I class this as an anomaly.

The correction would be that any token in script which *looks* like a 
number should
act like a number in terms of string conversion rules (including the 
application of
numberFormat), even if it can't be represented exactly as a number.

This rule would mean that as long as you don't attempt to do arithmetic 
on something
which looks like a number, how it looks will be preserved.

The latter bit about 'not being able to do arithmetic' might sound odd 
but it is
a reflection of the finiteness of computers.

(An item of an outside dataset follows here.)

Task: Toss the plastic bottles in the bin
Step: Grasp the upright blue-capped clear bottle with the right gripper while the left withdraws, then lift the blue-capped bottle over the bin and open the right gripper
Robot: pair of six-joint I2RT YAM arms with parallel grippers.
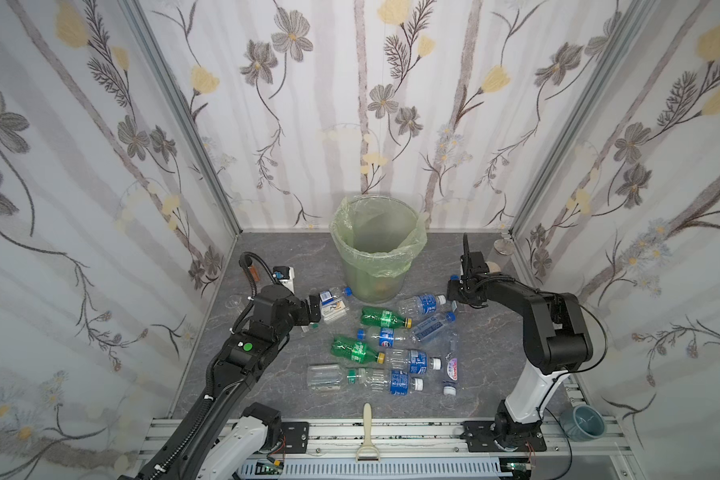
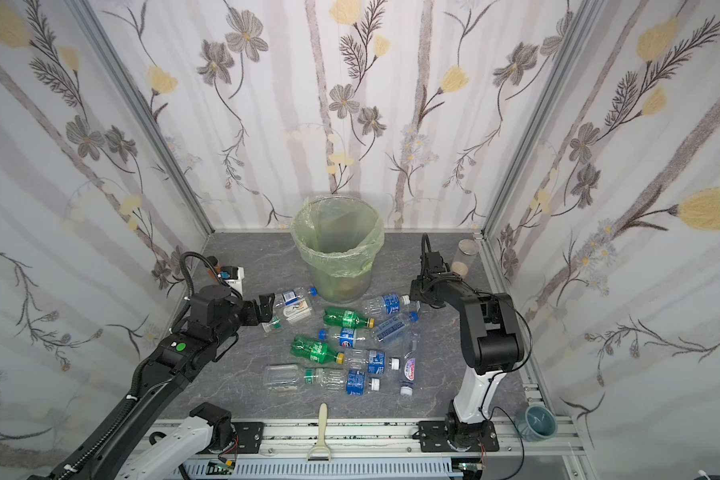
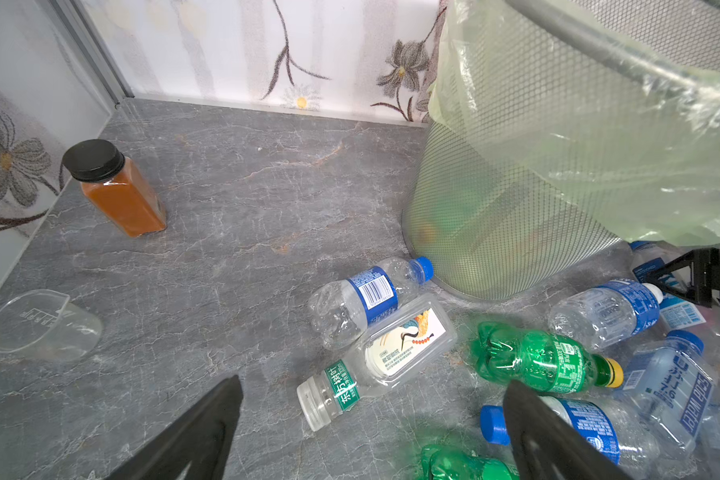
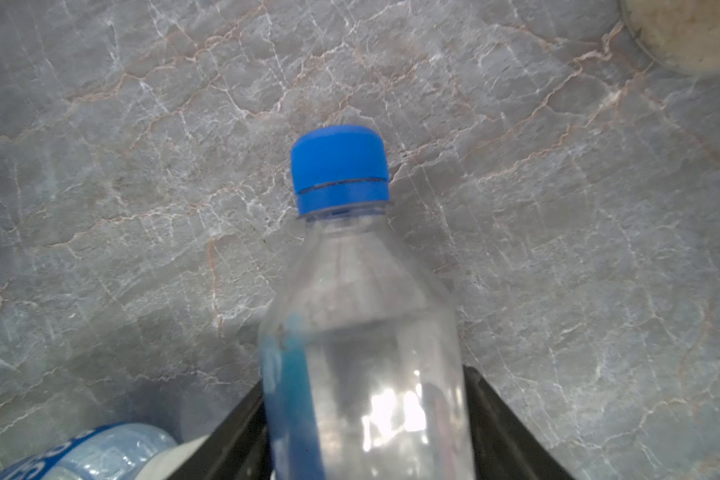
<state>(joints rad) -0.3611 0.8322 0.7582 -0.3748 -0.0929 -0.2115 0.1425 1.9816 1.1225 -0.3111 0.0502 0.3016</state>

For example, the engine currently uses IEEE doubles for all its 
arithmetic. Whilst
such things can represent a very large number of numbers (2^60 different 
values or
near enough), the actual range a double can represent is substantially 
bigger (many
orders of magnitude bigger, in fact - something like -10^300 to 
+10^300). This results
in there being many many string representations which map to the same 
double (for example
0 can be written as 0, 0.0, 0.00, 0.000, ...).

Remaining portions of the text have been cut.